On the Complexity of List Ranking in the Parallel External Memory Model

TL;DR

This paper investigates the computational complexity of list ranking in the parallel external memory model, establishing lower bounds and presenting an efficient algorithm, thereby advancing understanding of the problem's difficulty in parallel external memory systems.

Contribution

It proves a permuting lower bound in the PEM model and introduces a stronger 1og^2 N lower bound for a specific variant, along with an improved algorithm for certain parameters.

Findings

Established a permuting lower bound in PEM.

Proved a 1og^2 N lower bound for a special case.

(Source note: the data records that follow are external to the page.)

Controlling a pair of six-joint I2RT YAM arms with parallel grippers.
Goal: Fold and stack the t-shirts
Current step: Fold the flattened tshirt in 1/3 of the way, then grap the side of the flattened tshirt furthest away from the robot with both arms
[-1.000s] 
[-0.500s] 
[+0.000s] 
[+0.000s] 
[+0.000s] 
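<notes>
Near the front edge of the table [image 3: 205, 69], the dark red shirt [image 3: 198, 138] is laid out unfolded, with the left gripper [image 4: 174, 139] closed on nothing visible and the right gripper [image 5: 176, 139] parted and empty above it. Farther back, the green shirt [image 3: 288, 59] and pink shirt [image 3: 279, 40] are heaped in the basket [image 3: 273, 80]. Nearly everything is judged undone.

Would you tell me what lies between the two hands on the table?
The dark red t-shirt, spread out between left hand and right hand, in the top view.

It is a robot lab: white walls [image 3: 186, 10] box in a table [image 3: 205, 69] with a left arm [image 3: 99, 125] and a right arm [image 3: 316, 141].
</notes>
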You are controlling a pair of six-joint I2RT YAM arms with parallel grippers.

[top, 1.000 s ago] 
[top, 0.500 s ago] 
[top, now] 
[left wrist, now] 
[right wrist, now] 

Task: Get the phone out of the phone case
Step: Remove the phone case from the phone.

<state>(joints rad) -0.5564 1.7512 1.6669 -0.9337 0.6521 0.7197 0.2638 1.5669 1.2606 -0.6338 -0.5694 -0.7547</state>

Presented a tight algorithm for a broader parameter range.

Abstract

We study the problem of list ranking in the parallel external memory (PEM) model. We observe an interesting dual nature for the hardness of the problem due to limited information exchange among the processors about the structure of the list, on the one hand, and its close relationship to the problem of permuting data, which is known to be hard for the external memory models, on the other hand. By carefully defining the power of the computational model, we prove a permuting lower bound in the PEM model. Furthermore, we present a stronger \Omega(log^2 N) lower bound for a special variant of the problem and for a specific range of the model parameters, which takes us a step closer toward proving a non-trivial lower bound for the list ranking problem in the bulk-synchronous parallel (BSP) and MapReduce models. Finally, we also present an algorithm that is tight for a larger range of parameters of the model than in prior work.